Exercise prompt: Repeat the data verbatim, images excluded.

━━━━━━━━━━━━━━━━━━━━

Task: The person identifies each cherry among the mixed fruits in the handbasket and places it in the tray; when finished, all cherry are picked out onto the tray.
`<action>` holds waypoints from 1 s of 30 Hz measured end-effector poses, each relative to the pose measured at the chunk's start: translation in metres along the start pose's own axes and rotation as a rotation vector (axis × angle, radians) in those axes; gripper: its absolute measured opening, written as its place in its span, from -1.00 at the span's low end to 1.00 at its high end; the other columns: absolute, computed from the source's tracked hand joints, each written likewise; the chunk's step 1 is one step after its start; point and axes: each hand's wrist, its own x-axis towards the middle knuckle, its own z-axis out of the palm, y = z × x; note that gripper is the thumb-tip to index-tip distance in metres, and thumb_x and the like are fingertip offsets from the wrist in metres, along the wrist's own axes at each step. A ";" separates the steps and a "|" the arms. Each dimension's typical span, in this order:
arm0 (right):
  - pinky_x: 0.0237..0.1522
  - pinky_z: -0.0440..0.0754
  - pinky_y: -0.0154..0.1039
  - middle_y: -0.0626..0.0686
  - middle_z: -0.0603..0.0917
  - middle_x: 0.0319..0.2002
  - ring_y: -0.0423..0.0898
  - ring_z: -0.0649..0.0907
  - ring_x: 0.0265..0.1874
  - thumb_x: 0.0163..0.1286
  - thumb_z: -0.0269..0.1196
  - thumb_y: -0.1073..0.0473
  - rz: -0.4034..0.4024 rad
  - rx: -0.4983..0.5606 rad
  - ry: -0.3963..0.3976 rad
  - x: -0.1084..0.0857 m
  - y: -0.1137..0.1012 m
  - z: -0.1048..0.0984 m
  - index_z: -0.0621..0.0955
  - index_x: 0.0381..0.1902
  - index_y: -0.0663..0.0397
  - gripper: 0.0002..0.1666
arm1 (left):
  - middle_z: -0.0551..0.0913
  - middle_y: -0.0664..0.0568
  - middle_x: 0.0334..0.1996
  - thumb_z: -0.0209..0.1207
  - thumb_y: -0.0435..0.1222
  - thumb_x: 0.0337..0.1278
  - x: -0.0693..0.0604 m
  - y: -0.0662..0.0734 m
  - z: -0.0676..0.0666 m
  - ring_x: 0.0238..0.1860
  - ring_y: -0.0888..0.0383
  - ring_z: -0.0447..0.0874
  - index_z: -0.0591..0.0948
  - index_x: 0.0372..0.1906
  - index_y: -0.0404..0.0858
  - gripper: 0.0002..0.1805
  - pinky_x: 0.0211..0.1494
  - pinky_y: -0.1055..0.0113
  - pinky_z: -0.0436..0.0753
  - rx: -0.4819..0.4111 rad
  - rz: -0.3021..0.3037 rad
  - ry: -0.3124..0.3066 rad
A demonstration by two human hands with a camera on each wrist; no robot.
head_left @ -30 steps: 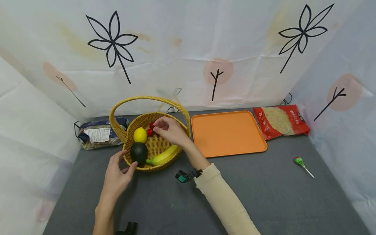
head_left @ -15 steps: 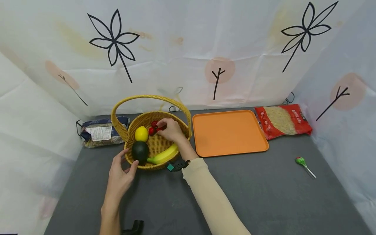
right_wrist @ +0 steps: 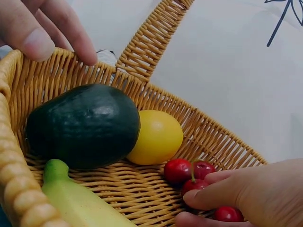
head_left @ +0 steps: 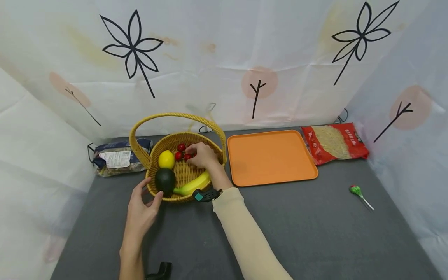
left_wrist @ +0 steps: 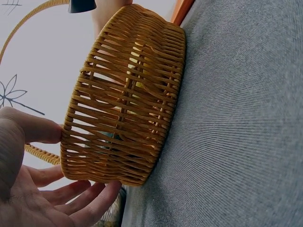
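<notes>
A yellow wicker basket (head_left: 186,168) with a tall handle holds a dark green avocado-shaped fruit (right_wrist: 85,126), a lemon (right_wrist: 157,137), a banana (head_left: 193,184) and several red cherries (right_wrist: 178,170). My left hand (head_left: 140,212) grips the basket's near left rim, its thumb and fingers on either side of the wicker wall. Inside the basket, my right hand (head_left: 203,156) pinches at the cherries with thumb and fingertips, close to their green stems. Part of the cherry cluster is hidden behind those fingers.
An orange tray (head_left: 272,157) lies right of the basket. Beyond it is a red packet (head_left: 335,143), and a lollipop (head_left: 356,190) lies nearer on the right. A dark blue bag (head_left: 119,158) sits left of the basket. Printed cloth walls (head_left: 224,50) enclose the grey table (head_left: 308,229).
My right hand has moved lower into the basket and onto the cherries, which now lie slightly rearranged. The left hand stays at the rim.
</notes>
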 end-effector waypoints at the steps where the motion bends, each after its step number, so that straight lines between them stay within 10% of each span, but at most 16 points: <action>1: -0.22 0.76 -0.29 0.03 0.80 0.19 -0.06 0.87 -0.33 0.50 0.45 0.21 0.001 0.003 -0.005 0.000 0.000 0.001 0.75 0.26 -0.03 -0.60 | 0.23 -0.34 0.66 0.27 -0.16 0.56 0.000 0.000 0.000 0.58 -0.35 0.38 0.25 0.70 -0.22 -0.22 0.36 -0.19 0.71 -0.001 -0.001 0.000; 9: -0.46 0.70 -0.35 0.08 0.81 0.04 0.03 0.89 -0.33 0.49 0.45 0.23 0.008 0.038 -0.017 -0.001 -0.002 0.002 0.76 0.20 0.03 -0.64 | 0.24 -0.35 0.66 0.28 -0.16 0.56 -0.001 -0.001 -0.001 0.59 -0.36 0.38 0.24 0.70 -0.24 -0.21 0.39 -0.25 0.67 -0.004 0.001 0.009; 21: -0.03 0.70 -0.27 0.14 0.78 0.03 0.01 0.75 -0.04 0.45 0.50 0.12 -0.134 0.157 0.023 -0.009 -0.003 -0.002 0.78 0.11 0.05 -0.68 | 0.26 -0.36 0.66 0.28 -0.17 0.56 0.000 0.000 0.002 0.58 -0.36 0.40 0.25 0.69 -0.25 -0.22 0.37 -0.24 0.69 -0.003 0.003 0.016; 30: -0.07 0.75 -0.37 0.17 0.77 0.17 0.16 0.82 0.00 0.48 0.46 0.13 -0.258 0.278 -0.012 -0.035 -0.015 -0.019 0.75 0.19 0.12 -0.62 | 0.25 -0.35 0.66 0.27 -0.16 0.56 0.000 0.001 0.001 0.58 -0.36 0.39 0.24 0.70 -0.24 -0.21 0.38 -0.25 0.68 -0.009 -0.004 0.013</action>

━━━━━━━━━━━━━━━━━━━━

Exercise answer:
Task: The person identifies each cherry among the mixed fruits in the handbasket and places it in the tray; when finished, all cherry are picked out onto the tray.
`<action>` holds waypoints from 1 s of 30 Hz measured end-effector poses, each relative to the pose measured at the chunk's start: translation in metres along the start pose's own axes and rotation as a rotation vector (axis × angle, radians) in those axes; gripper: its absolute measured opening, written as its place in its span, from -1.00 at the span's low end to 1.00 at its high end; the other columns: absolute, computed from the source's tracked hand joints, each written likewise; the chunk's step 1 is one step after its start; point and axes: each hand's wrist, its own x-axis towards the middle knuckle, its own z-axis out of the palm, y = z × x; note that gripper is the thumb-tip to index-tip distance in metres, and thumb_x and the like are fingertip offsets from the wrist in metres, along the wrist's own axes at each step. A ";" separates the steps and a "|" the arms. Each dimension's typical span, in this order:
arm0 (right):
  - pinky_x: 0.0237..0.1522
  - pinky_z: -0.0440..0.0754
  - pinky_y: -0.0154..0.1039
  - middle_y: -0.0626..0.0686
  - middle_z: -0.0603..0.0917
  - middle_x: 0.0319..0.2002
  - ring_y: -0.0423..0.0898
  - ring_z: -0.0649..0.0907
  - ring_x: 0.0265..0.1874
  - thumb_x: 0.0163..0.1286
  - thumb_z: -0.0269..0.1196
  - thumb_y: -0.1073..0.0473
  - rz: -0.4034..0.4024 rad
  - rx: -0.4983..0.5606 rad
  - ry: -0.3963..0.3976 rad
  - x: -0.1084..0.0857 m
  - y: -0.1137..0.1012 m
  - z: -0.1048..0.0984 m
  - index_z: -0.0621..0.0955
  - index_x: 0.0381..0.1902
  - index_y: -0.0663..0.0397
  - gripper: 0.0002..0.1666
arm1 (left):
  - middle_z: -0.0551..0.0913
  - middle_y: -0.0664..0.0568
  - middle_x: 0.0334..0.1996
  - thumb_z: -0.0209..0.1207
  - thumb_y: -0.0435..0.1222
  - thumb_x: 0.0337..0.1278
  - x: -0.0693..0.0604 m
  - y: -0.0662..0.0734 m
  - z: -0.0676..0.0666 m
  - ring_x: 0.0238..0.1860
  - ring_y: -0.0888..0.0383
  - ring_z: -0.0447..0.0874
  - index_z: -0.0591..0.0948
  - index_x: 0.0372..0.1906
  - index_y: -0.0404..0.0858
  - gripper: 0.0002..0.1805
  - pinky_x: 0.0211..0.1494
  - pinky_y: -0.1055..0.0113
  - pinky_z: -0.0436..0.0753
  - rx: -0.4819..0.4111 rad
  - rz: -0.3021..0.3037 rad
  - ry: -0.3124..0.3066 rad
A demonstration by two human hands with a camera on each wrist; no robot.
head_left @ -30 steps: 
head_left @ -15 steps: 
right_wrist @ +0 steps: 
head_left @ +0 steps: 
left_wrist @ +0 steps: 
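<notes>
A yellow wicker basket (head_left: 186,168) with a tall handle holds a dark green avocado-shaped fruit (right_wrist: 85,126), a lemon (right_wrist: 157,137), a banana (head_left: 193,184) and several red cherries (right_wrist: 178,170). My left hand (head_left: 140,212) grips the basket's near left rim, its thumb and fingers on either side of the wicker wall. Inside the basket, my right hand (head_left: 203,156) pinches at the cherries with thumb and fingertips, close to their green stems. Part of the cherry cluster is hidden behind those fingers.
An orange tray (head_left: 272,157) lies right of the basket. Beyond it is a red packet (head_left: 335,143), and a lollipop (head_left: 356,190) lies nearer on the right. A dark blue bag (head_left: 119,158) sits left of the basket. Printed cloth walls (head_left: 224,50) enclose the grey table (head_left: 308,229).
My right hand has moved lower into the basket and onto the cherries, which now lie slightly rearranged. The left hand stays at the rim.
</notes>
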 end-effector waypoints at the steps where the motion bends, each after its step number, so that straight lines between them stay within 10% of each span, but at most 16 points: <action>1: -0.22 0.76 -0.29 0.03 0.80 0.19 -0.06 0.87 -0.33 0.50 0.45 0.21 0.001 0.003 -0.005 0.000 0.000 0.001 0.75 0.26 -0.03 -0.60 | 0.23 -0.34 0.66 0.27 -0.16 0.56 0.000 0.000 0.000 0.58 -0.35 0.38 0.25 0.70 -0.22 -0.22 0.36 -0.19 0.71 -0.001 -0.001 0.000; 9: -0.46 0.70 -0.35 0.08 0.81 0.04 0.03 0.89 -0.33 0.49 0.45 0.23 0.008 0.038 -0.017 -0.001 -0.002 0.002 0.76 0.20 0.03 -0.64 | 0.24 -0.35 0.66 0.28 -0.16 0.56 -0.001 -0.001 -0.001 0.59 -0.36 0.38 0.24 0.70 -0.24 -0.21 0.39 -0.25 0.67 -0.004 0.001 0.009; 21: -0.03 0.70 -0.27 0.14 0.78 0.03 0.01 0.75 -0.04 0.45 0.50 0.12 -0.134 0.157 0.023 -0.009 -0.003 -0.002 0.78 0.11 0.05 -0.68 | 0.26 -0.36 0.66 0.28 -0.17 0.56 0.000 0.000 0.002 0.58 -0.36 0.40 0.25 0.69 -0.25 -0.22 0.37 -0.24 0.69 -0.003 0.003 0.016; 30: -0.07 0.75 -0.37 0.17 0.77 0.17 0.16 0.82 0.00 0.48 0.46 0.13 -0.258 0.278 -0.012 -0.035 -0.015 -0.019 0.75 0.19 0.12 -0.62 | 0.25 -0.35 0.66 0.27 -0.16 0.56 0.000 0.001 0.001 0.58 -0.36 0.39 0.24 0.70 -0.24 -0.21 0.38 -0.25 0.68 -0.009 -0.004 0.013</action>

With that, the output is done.